Ocoee's beginnings were inauspicious. In the mid-1850s a physician named J.D. Starke led a group of slaves into the area and established a camp along the western shores of the lake that now bears his name. Capt. Bluford Sims, who hailed from Ocoee, Tenn., arrived in 1861 and bought 50 acres from Starke. He then platted what would become downtown Ocoee.
Through the years, Ocoee developed into a thriving citrus-producing center. Today, however, housing is the city's hottest commodity. The Florida Turnpike, the East-West Expressway and a new Western Beltway all pass through the city, meaning once-remote downtown Orlando is now just a 15-minute commute.
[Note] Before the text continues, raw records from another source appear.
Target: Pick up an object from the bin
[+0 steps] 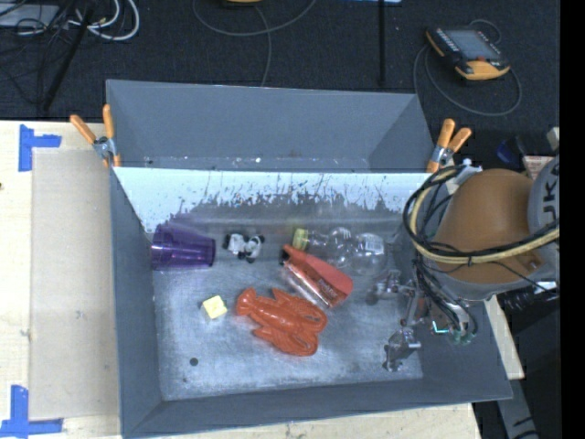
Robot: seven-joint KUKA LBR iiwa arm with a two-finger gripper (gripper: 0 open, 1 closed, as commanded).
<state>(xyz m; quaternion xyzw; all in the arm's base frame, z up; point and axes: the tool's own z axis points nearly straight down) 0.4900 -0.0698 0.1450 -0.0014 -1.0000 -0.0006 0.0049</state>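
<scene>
Count for the bin [274,135], loose items, one of each kind:
- purple cup [183,247]: 1
- small black-and-white toy [244,243]: 1, too small to identify further
- yellow block [215,307]: 1
- orange-red lobster toy [281,319]: 1
- red flat item [315,280], looks like a stapler: 1
- clear bottle [331,242] with a yellow-green cap: 1
- clear crumpled plastic [368,245] just beside the bottle: 1, though it can't be told whether it is a separate piece or part of the bottle
- dark speck [194,362] on the floor: 1

Total: 7 or 8, depending on the clear plastic.
</scene>
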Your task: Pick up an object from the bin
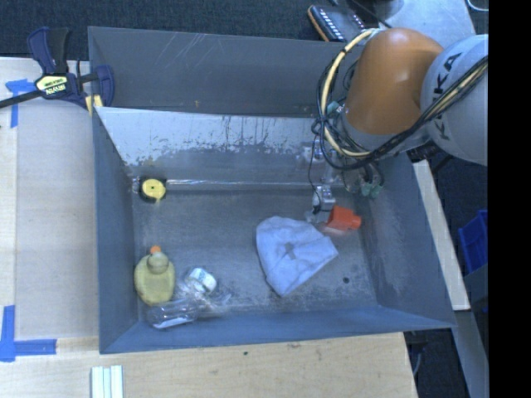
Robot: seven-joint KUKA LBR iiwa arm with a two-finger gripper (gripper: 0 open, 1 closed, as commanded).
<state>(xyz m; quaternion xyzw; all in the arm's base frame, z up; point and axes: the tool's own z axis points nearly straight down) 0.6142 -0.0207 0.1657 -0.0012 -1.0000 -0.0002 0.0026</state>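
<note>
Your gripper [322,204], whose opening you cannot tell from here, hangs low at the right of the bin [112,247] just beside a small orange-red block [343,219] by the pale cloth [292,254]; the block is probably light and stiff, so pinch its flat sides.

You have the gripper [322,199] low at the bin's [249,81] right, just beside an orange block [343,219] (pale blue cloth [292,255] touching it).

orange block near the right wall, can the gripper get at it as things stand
Probably yes: the orange block lies uncovered right beside the gripper; the pale cloth lies next to it, not over it.
</note>
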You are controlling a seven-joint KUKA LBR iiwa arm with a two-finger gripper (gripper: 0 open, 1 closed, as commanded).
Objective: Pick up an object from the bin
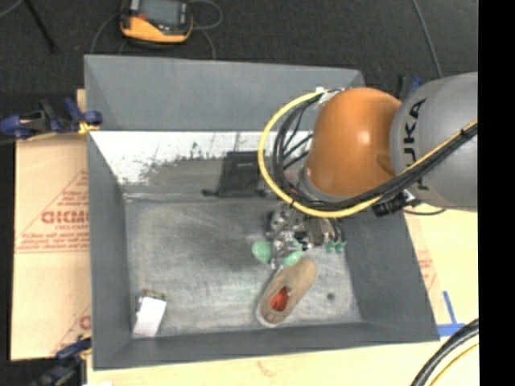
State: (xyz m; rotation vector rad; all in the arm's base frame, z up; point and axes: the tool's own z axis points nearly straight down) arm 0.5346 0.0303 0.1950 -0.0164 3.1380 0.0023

Despite its growth, Ocoee has managed to preserve its past. For example, the annual Founders Day celebration starts with a parade and ends with fireworks. And those who want to soak up some additional local color may tour the Withers-Maguire House, once a winter refuge for a Confederate general and now a museum.
Also of interest is the circa-1890 Ocoee Christian Church, with its gothic architecture and Belgian-made stained-glass windows, as well as several vintage commercial buildings in the original downtown area.
New residential development is focused on the northwest side, along the S.R. 429 corridor. A new community center and senior center are slated for the area, while a new high school, aptly named Ocoee High School, opened this year.